THE reactor design for the proposed nuclear power plant in Cumbria is taking longer than expected to get approval.

But the US firm behind the reactor, Westinghouse Electric, says it is confident the design for Moorside, at Sellafield, is safe and will get the go ahead.

NuGen wants to build three Westinghouse AP1000 reactors at Moorside with a combined output of 3.6GW - enough to power six million homes and supply 7.5 per cent of the UK's electricity needs.

It is due to make a final investment decision in 2018, with work starting two years later.

But the timetable is based on the design being approved in January 2017. That date now looks certain to slip.

Westinghouse needs a design acceptance confirmation  from the Office for Nuclear Regulation and a statement of design acceptability from the Environment Agency.

The regulators have just issued a quarterly update warning of delays in the generic design assessment process.

Their report says: “There has been closure programme slippage and a lack of technical convergence in some areas.

“This means that we have still to agree with Westinghouse the full extent of the work required to close out all of the GDA issues.

"This lack of progress and agreement on the way forward in specific areas is disappointing so far into the closure phase."

In response, Westinghouse issued a statement aiming to reassure politicians and NuGen that its plans remain on track.

It now hopes to complete the GDA by March 2017.

Jeff Benjamin, NuGen's senior vice-president for new plants and major projects, said: “The regulators have offered a careful perspective on the UK AP1000 plant project, providing constructive feedback.

“Westinghouse has delivered revisions or validations of all GDA resolution plans to the regulators to address their concerns.

“Westinghouse has confidence in the safety of AP1000 plant design and that it will achieve the DAC and SoDA.”

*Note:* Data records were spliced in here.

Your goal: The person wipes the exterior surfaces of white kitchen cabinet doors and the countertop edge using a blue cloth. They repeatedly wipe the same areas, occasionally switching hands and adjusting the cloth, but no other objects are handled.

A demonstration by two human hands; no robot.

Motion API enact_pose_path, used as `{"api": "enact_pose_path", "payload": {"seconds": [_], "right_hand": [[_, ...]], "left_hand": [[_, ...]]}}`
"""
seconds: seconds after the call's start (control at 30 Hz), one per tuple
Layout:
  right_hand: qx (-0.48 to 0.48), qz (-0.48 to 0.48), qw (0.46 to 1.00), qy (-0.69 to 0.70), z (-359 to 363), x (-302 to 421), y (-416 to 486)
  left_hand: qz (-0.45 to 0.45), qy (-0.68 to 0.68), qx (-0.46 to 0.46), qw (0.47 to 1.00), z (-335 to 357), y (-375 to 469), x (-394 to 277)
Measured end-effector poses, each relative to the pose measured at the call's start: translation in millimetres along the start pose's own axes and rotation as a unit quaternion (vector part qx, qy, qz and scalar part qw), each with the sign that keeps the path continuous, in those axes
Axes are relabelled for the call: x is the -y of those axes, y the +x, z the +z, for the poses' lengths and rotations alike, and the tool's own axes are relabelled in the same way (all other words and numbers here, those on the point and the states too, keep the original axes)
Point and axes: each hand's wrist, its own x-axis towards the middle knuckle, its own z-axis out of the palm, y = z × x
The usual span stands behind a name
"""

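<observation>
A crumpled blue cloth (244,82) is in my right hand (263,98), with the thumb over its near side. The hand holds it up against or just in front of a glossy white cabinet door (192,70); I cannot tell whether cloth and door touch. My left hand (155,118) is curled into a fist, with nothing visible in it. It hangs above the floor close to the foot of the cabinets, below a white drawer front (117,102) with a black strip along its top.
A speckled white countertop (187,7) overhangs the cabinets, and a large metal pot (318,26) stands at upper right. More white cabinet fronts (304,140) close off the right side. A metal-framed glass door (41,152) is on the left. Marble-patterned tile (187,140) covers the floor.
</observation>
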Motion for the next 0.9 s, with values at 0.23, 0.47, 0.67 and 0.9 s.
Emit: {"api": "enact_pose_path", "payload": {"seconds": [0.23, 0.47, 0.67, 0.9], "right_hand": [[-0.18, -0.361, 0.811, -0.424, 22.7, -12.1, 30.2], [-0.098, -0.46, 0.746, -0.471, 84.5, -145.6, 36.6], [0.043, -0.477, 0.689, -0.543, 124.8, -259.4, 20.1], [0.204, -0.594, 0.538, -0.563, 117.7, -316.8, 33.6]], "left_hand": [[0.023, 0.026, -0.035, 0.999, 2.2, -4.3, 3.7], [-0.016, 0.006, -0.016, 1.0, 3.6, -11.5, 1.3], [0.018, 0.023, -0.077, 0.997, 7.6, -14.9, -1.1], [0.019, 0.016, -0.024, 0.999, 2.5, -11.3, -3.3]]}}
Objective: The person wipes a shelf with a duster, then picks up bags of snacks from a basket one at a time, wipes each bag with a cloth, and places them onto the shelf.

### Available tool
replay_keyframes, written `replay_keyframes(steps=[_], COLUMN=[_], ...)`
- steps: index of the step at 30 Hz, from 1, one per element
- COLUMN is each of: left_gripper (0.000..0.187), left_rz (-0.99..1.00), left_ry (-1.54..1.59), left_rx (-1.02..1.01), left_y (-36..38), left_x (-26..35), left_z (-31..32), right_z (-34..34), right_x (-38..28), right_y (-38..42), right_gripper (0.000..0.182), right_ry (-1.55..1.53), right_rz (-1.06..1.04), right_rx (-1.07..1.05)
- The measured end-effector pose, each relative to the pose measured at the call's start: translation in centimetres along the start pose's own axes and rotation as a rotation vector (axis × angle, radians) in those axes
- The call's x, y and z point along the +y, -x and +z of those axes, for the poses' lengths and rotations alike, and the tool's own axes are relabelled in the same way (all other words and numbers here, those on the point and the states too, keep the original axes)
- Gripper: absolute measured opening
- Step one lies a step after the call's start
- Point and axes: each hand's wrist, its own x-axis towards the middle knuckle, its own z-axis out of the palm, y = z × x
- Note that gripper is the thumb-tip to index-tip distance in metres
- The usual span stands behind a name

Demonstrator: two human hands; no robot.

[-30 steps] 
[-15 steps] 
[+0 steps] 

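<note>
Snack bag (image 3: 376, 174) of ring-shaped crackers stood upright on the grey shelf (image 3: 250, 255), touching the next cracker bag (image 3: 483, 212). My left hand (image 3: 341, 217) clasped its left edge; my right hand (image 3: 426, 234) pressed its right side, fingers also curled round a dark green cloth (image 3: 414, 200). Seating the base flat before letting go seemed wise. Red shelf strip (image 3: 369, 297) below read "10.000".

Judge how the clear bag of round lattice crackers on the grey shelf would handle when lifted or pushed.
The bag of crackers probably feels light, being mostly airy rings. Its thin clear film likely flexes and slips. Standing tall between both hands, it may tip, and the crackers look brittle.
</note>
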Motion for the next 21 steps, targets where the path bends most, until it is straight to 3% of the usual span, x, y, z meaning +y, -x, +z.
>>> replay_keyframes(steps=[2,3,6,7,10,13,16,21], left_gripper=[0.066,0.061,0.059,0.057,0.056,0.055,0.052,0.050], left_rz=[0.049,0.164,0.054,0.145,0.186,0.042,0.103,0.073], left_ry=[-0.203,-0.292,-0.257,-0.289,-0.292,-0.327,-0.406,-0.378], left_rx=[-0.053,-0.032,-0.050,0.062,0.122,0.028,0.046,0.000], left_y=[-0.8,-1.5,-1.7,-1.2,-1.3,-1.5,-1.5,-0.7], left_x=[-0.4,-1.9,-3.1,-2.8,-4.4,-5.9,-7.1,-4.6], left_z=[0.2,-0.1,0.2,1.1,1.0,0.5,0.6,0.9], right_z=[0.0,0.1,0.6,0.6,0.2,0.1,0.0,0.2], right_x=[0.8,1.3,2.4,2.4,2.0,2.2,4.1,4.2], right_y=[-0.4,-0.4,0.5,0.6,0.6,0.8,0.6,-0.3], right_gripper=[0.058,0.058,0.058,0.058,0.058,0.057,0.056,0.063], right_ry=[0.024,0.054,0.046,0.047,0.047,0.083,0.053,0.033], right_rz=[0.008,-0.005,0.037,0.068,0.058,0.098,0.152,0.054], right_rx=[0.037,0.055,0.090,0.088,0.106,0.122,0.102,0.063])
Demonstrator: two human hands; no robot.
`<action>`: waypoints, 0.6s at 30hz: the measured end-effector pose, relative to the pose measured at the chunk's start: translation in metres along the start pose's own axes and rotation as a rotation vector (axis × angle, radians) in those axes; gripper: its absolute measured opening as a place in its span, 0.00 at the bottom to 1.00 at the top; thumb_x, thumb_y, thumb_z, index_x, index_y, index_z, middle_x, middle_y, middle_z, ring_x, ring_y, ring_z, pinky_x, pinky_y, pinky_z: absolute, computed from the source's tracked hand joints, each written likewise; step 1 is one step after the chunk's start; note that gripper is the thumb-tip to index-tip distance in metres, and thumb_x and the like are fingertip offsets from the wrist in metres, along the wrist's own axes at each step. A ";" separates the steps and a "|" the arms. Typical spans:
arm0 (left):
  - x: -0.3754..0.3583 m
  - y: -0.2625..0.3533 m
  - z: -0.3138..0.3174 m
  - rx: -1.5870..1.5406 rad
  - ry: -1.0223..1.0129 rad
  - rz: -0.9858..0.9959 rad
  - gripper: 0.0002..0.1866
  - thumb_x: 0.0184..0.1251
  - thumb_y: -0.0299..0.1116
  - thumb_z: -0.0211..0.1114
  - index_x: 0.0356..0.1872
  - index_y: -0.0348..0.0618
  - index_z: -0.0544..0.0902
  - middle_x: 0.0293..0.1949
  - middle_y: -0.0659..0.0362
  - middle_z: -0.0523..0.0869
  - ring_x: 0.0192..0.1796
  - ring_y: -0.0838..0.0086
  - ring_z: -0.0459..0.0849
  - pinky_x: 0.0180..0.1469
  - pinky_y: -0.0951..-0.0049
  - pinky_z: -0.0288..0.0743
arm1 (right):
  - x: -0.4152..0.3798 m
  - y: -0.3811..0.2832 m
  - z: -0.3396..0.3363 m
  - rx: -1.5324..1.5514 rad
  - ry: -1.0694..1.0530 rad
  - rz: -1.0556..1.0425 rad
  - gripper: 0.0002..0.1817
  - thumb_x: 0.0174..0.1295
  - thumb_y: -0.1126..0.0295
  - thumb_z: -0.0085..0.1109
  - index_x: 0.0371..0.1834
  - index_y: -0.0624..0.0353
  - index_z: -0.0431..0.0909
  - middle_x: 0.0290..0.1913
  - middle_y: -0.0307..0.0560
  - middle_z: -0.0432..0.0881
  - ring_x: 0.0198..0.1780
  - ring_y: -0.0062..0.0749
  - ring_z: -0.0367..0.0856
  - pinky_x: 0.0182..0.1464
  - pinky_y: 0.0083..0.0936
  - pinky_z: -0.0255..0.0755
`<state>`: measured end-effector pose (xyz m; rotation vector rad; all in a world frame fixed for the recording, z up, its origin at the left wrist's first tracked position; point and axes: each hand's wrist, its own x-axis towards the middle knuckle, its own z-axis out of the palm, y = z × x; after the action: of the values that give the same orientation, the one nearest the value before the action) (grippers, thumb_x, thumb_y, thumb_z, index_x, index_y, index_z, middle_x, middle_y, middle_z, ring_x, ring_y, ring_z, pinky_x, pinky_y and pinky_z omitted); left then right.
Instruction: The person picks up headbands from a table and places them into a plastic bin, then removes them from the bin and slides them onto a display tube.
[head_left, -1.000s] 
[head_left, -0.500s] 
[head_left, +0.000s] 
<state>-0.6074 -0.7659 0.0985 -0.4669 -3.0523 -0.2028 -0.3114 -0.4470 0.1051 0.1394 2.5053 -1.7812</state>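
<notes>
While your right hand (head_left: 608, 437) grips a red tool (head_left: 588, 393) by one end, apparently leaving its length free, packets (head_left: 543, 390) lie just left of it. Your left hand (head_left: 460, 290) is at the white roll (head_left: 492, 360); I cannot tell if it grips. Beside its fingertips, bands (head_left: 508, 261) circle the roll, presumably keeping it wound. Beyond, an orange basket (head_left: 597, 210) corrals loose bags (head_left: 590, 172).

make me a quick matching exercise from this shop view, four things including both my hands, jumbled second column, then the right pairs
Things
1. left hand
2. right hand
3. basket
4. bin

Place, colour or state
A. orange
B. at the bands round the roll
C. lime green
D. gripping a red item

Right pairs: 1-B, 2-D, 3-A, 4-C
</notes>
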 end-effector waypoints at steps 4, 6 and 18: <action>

Westinghouse is building eight AP1000 reactors in the US and China, with another planned for Bulgaria. Moorside would be the first time the design has been deployed in the UK.

The company, once owned by BNFL, is now a subsidiary of Toshiba, the majority shareholder in NuGen.

If the Moorside project goes ahead, the first reactor should be on stream by 2024 and all three should be generating electricity by 2026.

At peak construction, 6,000 people will be working on site.